- **Prompt**
Scan the data below. Pull out each line where "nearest" occurs.

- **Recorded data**
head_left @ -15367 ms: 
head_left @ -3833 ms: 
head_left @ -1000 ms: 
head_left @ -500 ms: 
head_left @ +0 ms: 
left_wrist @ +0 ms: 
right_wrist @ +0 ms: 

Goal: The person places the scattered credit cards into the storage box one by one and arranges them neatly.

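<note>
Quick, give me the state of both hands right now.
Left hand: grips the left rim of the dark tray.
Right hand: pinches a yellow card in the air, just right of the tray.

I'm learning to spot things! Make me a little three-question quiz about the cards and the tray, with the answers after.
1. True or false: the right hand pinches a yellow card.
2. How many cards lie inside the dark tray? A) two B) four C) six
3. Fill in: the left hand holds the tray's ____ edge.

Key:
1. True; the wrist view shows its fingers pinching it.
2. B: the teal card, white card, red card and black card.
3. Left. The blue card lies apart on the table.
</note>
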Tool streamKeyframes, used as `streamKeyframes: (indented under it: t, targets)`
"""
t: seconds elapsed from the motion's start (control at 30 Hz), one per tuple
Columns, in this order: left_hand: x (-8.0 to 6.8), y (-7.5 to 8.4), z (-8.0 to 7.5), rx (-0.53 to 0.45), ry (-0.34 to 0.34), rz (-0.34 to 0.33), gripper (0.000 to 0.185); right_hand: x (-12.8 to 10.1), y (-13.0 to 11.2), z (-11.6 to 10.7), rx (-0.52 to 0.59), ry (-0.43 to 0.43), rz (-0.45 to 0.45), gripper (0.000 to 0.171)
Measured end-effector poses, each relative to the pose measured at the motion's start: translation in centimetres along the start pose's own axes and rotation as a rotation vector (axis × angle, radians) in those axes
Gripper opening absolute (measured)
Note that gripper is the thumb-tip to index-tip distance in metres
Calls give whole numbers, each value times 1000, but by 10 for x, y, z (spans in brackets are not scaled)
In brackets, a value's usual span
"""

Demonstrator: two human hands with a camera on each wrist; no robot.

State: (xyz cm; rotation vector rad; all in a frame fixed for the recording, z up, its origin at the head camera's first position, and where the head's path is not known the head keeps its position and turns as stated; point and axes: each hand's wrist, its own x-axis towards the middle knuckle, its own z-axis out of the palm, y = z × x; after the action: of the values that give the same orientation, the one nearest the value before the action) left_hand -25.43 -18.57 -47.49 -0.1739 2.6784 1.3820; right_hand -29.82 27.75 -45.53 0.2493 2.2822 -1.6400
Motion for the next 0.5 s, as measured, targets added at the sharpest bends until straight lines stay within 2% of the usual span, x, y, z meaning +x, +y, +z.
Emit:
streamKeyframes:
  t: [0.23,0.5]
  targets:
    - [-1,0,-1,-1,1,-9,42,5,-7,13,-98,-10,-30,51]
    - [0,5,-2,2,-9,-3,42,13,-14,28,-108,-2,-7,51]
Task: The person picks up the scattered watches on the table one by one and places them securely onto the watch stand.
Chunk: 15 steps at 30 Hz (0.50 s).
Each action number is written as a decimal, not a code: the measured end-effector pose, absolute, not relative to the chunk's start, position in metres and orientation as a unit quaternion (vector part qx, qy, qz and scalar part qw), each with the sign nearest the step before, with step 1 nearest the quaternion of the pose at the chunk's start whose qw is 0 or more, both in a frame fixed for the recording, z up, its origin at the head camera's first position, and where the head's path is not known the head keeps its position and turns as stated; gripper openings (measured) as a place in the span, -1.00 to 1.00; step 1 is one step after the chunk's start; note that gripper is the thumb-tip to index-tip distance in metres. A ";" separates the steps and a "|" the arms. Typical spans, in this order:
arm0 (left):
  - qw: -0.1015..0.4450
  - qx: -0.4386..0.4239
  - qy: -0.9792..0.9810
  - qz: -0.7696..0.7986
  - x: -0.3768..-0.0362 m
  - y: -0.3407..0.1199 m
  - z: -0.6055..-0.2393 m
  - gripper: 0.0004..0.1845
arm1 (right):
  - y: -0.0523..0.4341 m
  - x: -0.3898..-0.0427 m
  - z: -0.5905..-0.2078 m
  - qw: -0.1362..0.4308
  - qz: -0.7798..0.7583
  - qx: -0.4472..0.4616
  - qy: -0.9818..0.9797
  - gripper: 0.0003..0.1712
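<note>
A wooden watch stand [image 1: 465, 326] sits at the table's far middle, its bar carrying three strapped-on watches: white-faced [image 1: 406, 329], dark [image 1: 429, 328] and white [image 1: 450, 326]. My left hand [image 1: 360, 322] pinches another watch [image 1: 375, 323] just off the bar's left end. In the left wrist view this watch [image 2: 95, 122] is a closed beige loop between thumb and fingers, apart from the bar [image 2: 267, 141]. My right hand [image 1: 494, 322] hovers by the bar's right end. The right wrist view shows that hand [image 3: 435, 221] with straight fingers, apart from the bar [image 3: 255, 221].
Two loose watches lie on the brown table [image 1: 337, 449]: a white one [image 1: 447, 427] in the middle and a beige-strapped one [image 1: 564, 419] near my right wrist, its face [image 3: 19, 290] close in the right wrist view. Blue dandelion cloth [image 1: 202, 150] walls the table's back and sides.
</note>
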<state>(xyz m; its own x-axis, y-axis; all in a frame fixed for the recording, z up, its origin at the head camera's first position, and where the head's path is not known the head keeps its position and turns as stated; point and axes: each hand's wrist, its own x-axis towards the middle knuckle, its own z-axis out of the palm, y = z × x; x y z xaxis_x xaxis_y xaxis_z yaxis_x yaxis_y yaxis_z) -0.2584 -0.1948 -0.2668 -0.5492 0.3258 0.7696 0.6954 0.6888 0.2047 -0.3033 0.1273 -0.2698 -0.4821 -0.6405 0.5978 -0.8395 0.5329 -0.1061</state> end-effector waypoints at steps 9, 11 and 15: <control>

- **Your response**
State: (xyz cm; rotation vector rad; all in a frame fixed for the recording, z up, its origin at the head camera's first position, and where the head's path is not known the head keeps its position and turns as stated; point and axes: each hand's wrist, its own x-axis towards the middle knuckle, its own z-axis out of the palm, y = z × x; after the action: of the values that give the same orientation, the one nearest the value before the action) left_hand -25.43 -18.57 -47.49 -0.1739 2.6784 1.3820; right_hand -29.82 27.75 -45.53 0.2493 2.2822 -1.6400
Each action number is written as a decimal, not a code: the measured end-effector pose, absolute, not relative to the chunk's start, position in metres and orientation as a unit quaternion (vector part qx, qy, qz and scalar part qw), each with the sign nearest the step before, with step 1 nearest the quaternion of the pose at the chunk's start whose qw is 0 or more, both in a frame fixed for the recording, z up, its origin at the head camera's first position, and where the head's path is not known the head keeps its position and turns as stated; gripper openings (measured) as a place in the span, -1.00 to 1.00; step 1 is one step after the chunk's start; note that gripper is the thumb-tip to index-tip distance in metres. A ";" separates the steps and a "|" the arms. Typical spans, in this order:

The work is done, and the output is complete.